Chris Farrugia
Chris Farrugia

Reputation: 1046

Invalid default value on a timestamp field? What's wrong?

I am running mysql Ver 14.14 Distrib 5.5.40, for debian-linux-gnu (i686) using readline 6.2

When I try to do the query below, I get an error saying, "Invalid default value for 'created_at'"
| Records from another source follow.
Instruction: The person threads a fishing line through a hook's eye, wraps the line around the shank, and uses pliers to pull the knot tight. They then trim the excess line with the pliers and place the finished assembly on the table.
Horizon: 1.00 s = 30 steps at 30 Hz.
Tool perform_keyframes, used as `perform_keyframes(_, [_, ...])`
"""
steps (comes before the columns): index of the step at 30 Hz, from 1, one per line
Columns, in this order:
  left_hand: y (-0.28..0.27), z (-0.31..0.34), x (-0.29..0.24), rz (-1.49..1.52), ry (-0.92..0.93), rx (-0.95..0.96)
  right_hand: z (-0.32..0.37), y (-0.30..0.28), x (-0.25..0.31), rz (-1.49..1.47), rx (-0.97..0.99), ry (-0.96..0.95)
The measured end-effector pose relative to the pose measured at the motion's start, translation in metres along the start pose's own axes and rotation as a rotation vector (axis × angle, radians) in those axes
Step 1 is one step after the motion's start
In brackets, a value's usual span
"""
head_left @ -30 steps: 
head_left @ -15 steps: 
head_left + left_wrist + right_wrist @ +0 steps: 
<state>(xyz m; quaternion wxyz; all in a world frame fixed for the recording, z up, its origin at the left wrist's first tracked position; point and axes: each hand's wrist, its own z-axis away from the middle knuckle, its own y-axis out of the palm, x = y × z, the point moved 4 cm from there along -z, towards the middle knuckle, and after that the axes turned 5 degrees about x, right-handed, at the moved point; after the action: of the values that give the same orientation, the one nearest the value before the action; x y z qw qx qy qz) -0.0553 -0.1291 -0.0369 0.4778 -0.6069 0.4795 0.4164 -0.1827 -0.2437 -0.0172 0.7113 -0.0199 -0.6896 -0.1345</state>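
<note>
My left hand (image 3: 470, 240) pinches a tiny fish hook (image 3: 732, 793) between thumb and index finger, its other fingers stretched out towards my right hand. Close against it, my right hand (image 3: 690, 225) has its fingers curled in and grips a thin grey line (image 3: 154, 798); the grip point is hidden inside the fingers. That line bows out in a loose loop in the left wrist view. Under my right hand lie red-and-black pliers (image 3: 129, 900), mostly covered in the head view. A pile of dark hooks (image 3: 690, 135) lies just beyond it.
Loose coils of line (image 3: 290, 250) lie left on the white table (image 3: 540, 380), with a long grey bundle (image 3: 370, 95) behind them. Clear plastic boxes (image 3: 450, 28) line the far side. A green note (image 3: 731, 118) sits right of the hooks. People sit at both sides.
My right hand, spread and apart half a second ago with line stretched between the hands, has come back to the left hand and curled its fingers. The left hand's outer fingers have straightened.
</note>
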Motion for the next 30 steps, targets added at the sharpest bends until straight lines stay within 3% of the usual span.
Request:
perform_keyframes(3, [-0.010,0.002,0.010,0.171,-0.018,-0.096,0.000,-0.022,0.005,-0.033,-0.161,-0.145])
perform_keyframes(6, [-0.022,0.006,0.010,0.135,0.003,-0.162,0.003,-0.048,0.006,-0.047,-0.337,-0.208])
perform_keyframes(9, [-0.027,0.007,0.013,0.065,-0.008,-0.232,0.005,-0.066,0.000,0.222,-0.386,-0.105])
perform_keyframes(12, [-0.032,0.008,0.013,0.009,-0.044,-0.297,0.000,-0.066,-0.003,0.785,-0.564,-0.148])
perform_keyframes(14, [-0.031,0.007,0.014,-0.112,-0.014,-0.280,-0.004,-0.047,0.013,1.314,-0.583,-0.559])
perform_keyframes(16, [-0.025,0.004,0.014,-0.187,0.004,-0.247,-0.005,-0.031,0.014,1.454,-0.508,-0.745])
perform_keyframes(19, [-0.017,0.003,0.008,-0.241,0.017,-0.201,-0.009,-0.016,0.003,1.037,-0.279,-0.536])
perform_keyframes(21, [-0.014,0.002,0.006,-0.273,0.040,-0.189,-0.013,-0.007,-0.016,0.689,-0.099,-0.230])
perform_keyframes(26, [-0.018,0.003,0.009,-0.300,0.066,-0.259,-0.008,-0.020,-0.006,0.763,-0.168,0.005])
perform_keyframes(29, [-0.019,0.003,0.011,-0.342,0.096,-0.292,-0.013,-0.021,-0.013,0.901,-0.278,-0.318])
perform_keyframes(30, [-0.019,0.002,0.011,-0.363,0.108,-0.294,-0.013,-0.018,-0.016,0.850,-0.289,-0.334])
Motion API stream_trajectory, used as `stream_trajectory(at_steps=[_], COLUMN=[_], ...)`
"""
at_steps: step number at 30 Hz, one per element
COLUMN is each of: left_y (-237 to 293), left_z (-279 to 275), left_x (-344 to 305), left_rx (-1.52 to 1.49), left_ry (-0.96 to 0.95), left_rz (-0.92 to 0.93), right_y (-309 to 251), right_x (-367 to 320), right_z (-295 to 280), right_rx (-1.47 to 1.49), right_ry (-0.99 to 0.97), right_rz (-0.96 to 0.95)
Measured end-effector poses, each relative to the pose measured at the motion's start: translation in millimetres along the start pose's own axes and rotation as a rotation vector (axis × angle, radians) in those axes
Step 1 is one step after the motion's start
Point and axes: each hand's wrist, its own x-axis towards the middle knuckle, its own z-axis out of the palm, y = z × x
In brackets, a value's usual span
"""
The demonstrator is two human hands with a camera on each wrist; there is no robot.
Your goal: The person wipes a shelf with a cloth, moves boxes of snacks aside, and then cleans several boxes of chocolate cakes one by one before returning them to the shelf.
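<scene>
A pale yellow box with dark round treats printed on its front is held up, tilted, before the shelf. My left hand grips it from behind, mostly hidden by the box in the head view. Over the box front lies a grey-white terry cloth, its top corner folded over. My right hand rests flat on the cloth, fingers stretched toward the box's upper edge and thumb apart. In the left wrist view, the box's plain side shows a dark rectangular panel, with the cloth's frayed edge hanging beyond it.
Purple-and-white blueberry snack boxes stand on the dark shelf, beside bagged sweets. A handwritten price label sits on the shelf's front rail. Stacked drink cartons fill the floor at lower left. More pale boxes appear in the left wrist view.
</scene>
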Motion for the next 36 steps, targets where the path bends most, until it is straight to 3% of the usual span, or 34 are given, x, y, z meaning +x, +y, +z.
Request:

I read somewhere this could be due to the MySQL Mode but there is nothing set in my.ini for the mode.

The query is:

CREATE TABLE `rets_feeds` (
`id` tinyint(4) NOT NULL AUTO_INCREMENT,
`board` varchar(20) DEFAULT NULL COMMENT 'The board providing the feed.',
`feedurl` varchar(255) DEFAULT NULL COMMENT 'The URL to log into the feed.',
`username` varchar(255) DEFAULT NULL COMMENT 'Feed Username',
`password` varchar(255) DEFAULT NULL COMMENT 'Feed Password',
`active` char(1) DEFAULT '1',
`last_query_at` datetime DEFAULT NULL COMMENT 'The last time the RETS feed queried the server and returned results.',
`created_at` datetime NOT NULL DEFAULT CURRENT_TIMESTAMP COMMENT 'Record Creation Date',
`updated_at` datetime NOT NULL ON UPDATE CURRENT_TIMESTAMP COMMENT 'Record Update Date',
PRIMARY KEY (`id`)
) ENGINE=InnoDB DEFAULT CHARSET=utf8

Upvotes: 0

Views: 2215

Answers (1)

Marc B
Marc B

Reputation: 360702

As per the docs: http://dev.mysql.com/doc/refman/5.5/en/timestamp-initialization.html

One TIMESTAMP column in a table can have the current timestamp as the default value for initializing the column, as the auto-update value, or both. It is not possible to have the current timestamp be the default value for one column and the auto-update value for another column.